The watch secondary market of 2026 is not the market of 2021, and this is, on balance, positive. The period between 2020 and 2022, when a confluence of pandemic-era liquidity, social media amplification and a new cohort of first-time buyers drove certain references to prices that had no relationship to their intrinsic qualities, was damaging to the market's long-term credibility. Watches are not financial instruments, and a market that prices them as such is a market in the process of misunderstanding itself.
The correction that began in late 2022 has been uneven, which is itself informative.
References that have held.
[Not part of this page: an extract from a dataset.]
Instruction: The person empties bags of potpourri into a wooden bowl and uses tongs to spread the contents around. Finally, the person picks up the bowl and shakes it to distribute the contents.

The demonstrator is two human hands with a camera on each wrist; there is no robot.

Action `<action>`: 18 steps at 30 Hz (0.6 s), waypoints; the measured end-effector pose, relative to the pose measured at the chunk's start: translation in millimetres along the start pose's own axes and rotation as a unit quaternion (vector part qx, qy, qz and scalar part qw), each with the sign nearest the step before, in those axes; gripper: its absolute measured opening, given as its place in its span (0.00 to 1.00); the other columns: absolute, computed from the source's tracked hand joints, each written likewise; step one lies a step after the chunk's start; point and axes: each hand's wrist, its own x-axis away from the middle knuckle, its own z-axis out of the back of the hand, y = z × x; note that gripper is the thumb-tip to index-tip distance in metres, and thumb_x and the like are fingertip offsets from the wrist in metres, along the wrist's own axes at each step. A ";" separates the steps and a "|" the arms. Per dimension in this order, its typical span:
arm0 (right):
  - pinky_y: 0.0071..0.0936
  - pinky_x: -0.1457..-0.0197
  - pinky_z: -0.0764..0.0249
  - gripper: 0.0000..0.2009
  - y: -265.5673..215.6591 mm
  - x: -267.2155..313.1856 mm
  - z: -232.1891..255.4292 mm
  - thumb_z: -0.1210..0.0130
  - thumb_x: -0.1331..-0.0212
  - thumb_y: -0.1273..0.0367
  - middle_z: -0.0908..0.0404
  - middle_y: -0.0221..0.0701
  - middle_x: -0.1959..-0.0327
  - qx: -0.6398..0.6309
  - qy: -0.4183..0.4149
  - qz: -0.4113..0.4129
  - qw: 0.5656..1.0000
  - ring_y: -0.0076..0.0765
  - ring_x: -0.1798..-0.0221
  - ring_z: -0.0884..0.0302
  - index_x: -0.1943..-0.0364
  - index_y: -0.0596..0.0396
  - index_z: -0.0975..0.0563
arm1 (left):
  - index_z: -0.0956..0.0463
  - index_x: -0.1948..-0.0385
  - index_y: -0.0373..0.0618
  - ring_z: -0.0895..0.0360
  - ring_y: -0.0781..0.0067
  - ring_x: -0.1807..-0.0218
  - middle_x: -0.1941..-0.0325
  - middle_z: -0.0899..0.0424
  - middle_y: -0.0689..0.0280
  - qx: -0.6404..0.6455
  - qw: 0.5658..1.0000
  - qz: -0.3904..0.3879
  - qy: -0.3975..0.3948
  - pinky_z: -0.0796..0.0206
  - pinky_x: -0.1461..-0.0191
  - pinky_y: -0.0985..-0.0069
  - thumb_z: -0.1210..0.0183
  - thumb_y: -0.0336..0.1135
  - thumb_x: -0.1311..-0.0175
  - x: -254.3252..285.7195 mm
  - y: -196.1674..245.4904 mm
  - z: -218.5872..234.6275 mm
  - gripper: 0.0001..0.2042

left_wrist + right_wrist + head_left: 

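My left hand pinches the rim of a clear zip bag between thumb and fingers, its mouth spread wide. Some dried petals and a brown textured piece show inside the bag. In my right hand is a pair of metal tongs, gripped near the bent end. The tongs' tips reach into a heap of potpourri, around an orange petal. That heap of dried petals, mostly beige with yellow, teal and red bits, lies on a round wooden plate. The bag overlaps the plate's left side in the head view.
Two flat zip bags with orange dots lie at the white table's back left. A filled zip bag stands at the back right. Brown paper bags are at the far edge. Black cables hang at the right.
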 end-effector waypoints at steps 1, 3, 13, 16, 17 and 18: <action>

Watches of genuine scarcity and confirmed quality have maintained their post-correction levels with minimal volatility. The Patek Philippe 5726A has risen 2.1% over the past twelve months. The A. Lange & Söhne Datograph Up/Down, 3.2%. The FP Journe Chronomètre Souverain, 5.6%. These are not speculative positions. They are the secondary market's assessment of what, at depth, matters.
References that have not. The sports watches that led the 2020-2022 expansion — certain Rolex steel references, selected Audemars Piguet Offshore configurations, the more visible Patek Nautilus variants — have corrected by between 15% and 40% from peak. The Rolex Submariner 124060 is down from a peak of approximately CHF 18,000 to its current CHF 12,200 — a 32% reduction that returns it, roughly, to where it was before the frenzy. This is not a collapse. It is a normalisation.
The vintage market. Vintage watches of confirmed quality, condition and provenance have largely been insulated from the sports watch correction. Early-production examples of significant references — pre-1990 Pateks, first-series Langes, early Journe pieces — have continued to appreciate at rates that reflect genuine scarcity rather than manufactured demand. The auction results we anticipate from Christie's Geneva in May will provide the most accurate read on where this market has settled.
The independent market. Watches from the major independents — Journe, Voutilainen, Dufour — have appreciated through the entire correction cycle. Philippe Dufour's Simplicity, which we track at CHF 340,000 — up 8.1% in the past year — represents the fullest expression of this trend: a watch produced in extreme limited quantities by a single maker, whose work cannot be replicated and whose reputation has only deepened with time.
The market's current equilibrium is healthier than its 2021 peak, its 2023 floor, and most of the commentary produced during either period. The watches that were always good are still good. The watches that were merely fashionable have returned to their appropriate price levels. The market has, with its usual slowness, corrected toward sense.
This is what markets do, eventually. The watch market simply takes longer because its participants are more attached to their positions than most.